Deux cents ans après la publication du roman éponyme de Mary Wollstonecraft Shelley, Frankenstein fait à nouveau parler de lui. Avec, entre 1818 et notre triste époque, une Première Guerre mondiale qui occupe elle aussi une place centrale dans le roman de Johan Heliot.

Mal engagés dans la Grande Guerre, les Britanniques jouent le tout pour le tout en appliquant les préceptes de Victor Frankenstein. Objectif : créer une troupe de créatures (baptisées « non-nés » et surnommées « frankies », sur le modèle des « tommies ») surmusclées et entraînées à tuer, mais dépourvues de sens de la fatigue, de la douleur, et de sens moral. À la tête de l’opération Frankenstein : Winston Churchill, rien de moins. Il accepte de disparaître de l’Histoire officielle afin de changer la face du conflit mondial.

Churchill n’est évidemment pas le héros de la Seconde Guerre mondiale que nous connaissons, puisque celle-ci n’a pas eu lieu.
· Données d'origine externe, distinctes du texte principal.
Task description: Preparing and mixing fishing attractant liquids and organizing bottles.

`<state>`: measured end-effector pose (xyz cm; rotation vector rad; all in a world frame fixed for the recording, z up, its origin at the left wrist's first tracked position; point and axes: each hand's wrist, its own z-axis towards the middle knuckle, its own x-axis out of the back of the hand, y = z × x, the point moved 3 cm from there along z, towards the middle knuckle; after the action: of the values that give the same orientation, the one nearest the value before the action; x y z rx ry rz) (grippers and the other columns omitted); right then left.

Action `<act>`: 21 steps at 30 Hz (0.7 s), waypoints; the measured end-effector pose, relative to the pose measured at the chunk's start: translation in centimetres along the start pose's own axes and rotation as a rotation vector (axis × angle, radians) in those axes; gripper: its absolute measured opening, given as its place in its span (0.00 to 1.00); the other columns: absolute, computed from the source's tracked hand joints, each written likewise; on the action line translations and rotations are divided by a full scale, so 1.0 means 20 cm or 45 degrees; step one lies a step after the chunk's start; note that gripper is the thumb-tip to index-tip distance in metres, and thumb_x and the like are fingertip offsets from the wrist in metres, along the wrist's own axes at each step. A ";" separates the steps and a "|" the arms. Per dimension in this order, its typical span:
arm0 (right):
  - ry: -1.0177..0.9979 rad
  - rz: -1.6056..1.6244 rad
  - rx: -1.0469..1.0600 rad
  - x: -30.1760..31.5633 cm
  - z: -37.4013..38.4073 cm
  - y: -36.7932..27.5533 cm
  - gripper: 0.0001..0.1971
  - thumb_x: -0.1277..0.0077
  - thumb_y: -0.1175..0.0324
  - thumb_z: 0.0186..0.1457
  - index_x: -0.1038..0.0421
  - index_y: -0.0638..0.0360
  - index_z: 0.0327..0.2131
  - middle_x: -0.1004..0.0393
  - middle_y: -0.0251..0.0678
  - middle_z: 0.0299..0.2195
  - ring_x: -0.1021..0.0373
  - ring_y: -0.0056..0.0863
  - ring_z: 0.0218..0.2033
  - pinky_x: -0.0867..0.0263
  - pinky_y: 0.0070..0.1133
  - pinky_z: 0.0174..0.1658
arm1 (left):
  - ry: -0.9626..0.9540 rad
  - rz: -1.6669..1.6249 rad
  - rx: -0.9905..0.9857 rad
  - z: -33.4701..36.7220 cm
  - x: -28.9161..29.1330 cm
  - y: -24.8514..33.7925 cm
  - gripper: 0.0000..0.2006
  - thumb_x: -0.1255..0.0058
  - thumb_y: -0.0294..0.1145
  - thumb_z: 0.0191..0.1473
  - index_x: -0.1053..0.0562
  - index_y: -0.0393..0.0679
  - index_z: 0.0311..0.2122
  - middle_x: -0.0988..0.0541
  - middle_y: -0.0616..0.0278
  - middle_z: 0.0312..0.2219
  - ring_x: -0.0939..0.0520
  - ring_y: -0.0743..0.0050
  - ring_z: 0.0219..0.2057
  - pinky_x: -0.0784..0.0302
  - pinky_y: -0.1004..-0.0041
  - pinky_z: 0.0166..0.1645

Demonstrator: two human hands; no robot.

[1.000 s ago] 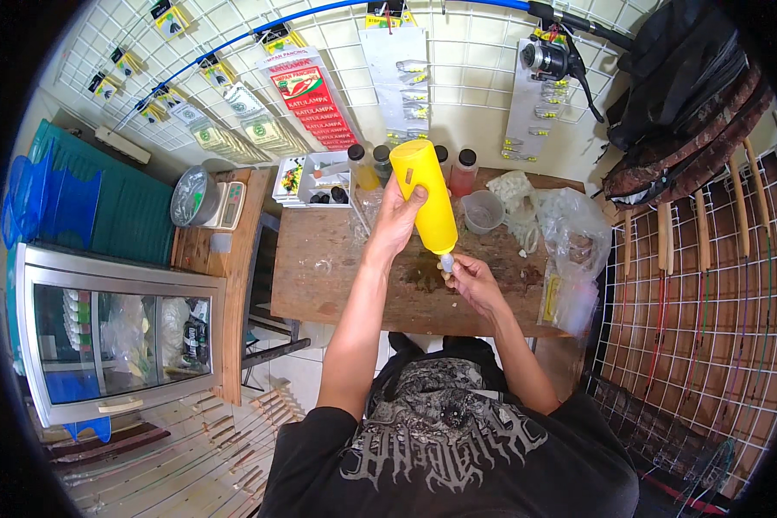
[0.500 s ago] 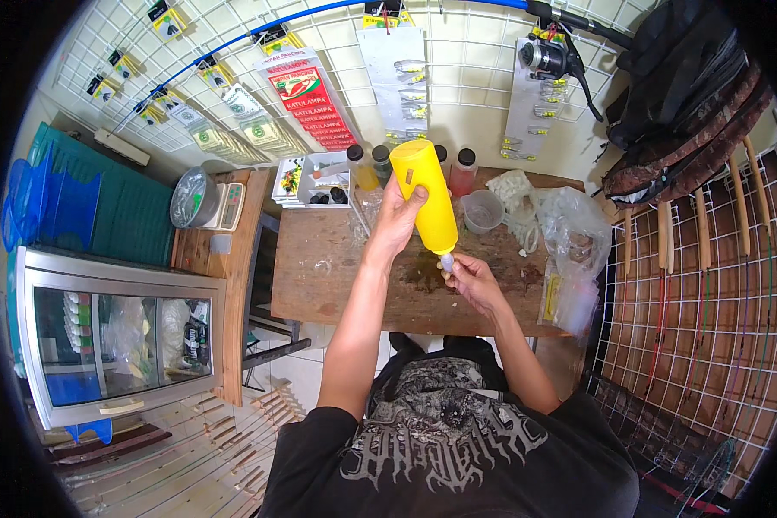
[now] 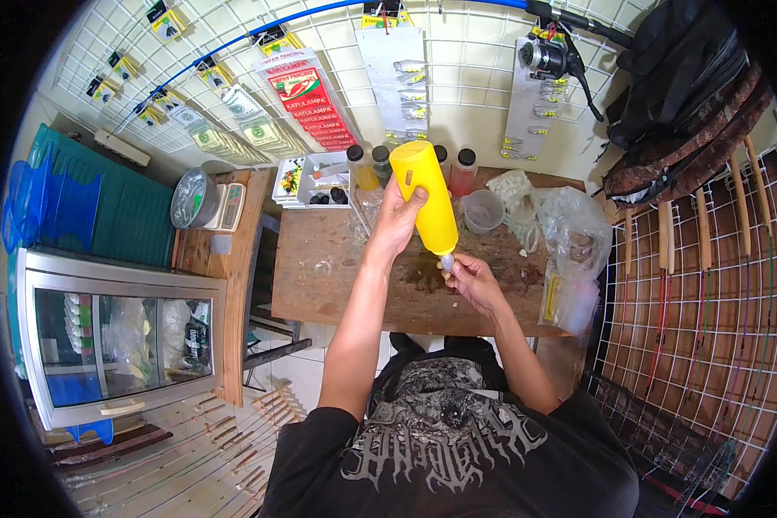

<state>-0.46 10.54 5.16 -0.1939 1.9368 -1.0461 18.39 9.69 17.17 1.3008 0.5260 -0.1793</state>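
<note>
My left hand (image 3: 394, 221) is wrapped round a long yellow bottle (image 3: 432, 203), holding it tilted with its broad end up and its narrow pale tip (image 3: 446, 261) down. At that tip the fingers of my right hand (image 3: 472, 281) are pinched together on a small pale piece. Whether this piece is part of the bottle or separate cannot be made out. Both hands are raised over the wooden table (image 3: 337, 289). Part of the bottle's left side is hidden by my left hand.
Behind the bottle stand several dark-capped jars (image 3: 464, 173), beside a clear cup (image 3: 483, 211) and plastic bags (image 3: 576, 224). A white divided box (image 3: 312, 183) sits at the back left. Further left are a kitchen scale (image 3: 227, 207) and a glass-fronted cabinet (image 3: 125, 337). Wire racks flank the table.
Almost nothing differs. Both hands and the yellow bottle keep the same place and tilt, with only a very slight shift of the view.
</note>
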 end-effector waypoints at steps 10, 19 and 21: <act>-0.027 0.022 0.012 0.01 0.00 0.00 0.15 0.51 0.69 0.66 0.29 0.66 0.53 0.25 0.31 0.40 0.31 0.17 0.36 0.33 0.18 0.39 | 0.007 0.017 -0.010 0.00 -0.01 0.00 0.34 0.41 0.52 0.54 0.37 0.43 0.58 0.23 0.63 0.42 0.19 0.72 0.42 0.23 0.70 0.48; -0.021 0.025 0.011 0.01 -0.01 0.00 0.16 0.51 0.69 0.66 0.30 0.66 0.53 0.25 0.31 0.41 0.31 0.18 0.37 0.33 0.19 0.40 | 0.012 -0.001 -0.007 0.00 0.00 -0.01 0.34 0.40 0.52 0.53 0.37 0.43 0.59 0.23 0.64 0.43 0.19 0.74 0.43 0.23 0.71 0.49; -0.028 0.028 0.013 0.01 -0.01 0.00 0.16 0.51 0.69 0.66 0.30 0.66 0.53 0.25 0.31 0.41 0.31 0.18 0.37 0.33 0.19 0.40 | 0.019 0.010 -0.012 0.00 0.00 -0.01 0.34 0.39 0.51 0.53 0.37 0.43 0.59 0.23 0.64 0.43 0.19 0.74 0.43 0.23 0.71 0.49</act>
<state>-0.63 10.53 5.07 -0.1773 1.9095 -1.0358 18.37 9.54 16.91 1.2959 0.5333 -0.1604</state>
Ses « mémoires secrets » de la Grande Guerre et de l’opération Frankenstein sont reproduits ici en partie, entremêlés du récit d’Edmond Laroche-Voisin, historien, et de celui de Victor, « descendant » (avec beaucoup de guillemets) tant du savant éponyme que de sa Créature (et rebaptisé ainsi par Churchill en hommage à son illustre « ancêtre »). Cet entrecroisement des fils narratifs fonctionne pleinement, puisqu’il nous permet à la fois d’avancer dans l’histoire et d’en appréhender les dimensions multiples.

Johan Heliot, s’il se fonde sur le roman classiquissime de Mary Wollstonecraft Shelley (même si, en définitive, on en connaît moins le contenu parce qu’on l’a effectivement lu que par le quasi-inconscient collectif associé à la Créature), s’en sert plutôt de tremplin pour plonger dans un bain culturel inédit.

Au cœur de son propos : la Première Guerre mondiale, sa violence, sa misère, mais aussi ses découvertes scientifiques. Marie Curie n’est jamais loin – elle apparaît même très précisément dans le récit, notamment par l’intermédiaire de sa fille Irène, personnage à part entière. La radiation non plus, inscrite comme outil de soin durant la guerre et comme outil de mort ensuite.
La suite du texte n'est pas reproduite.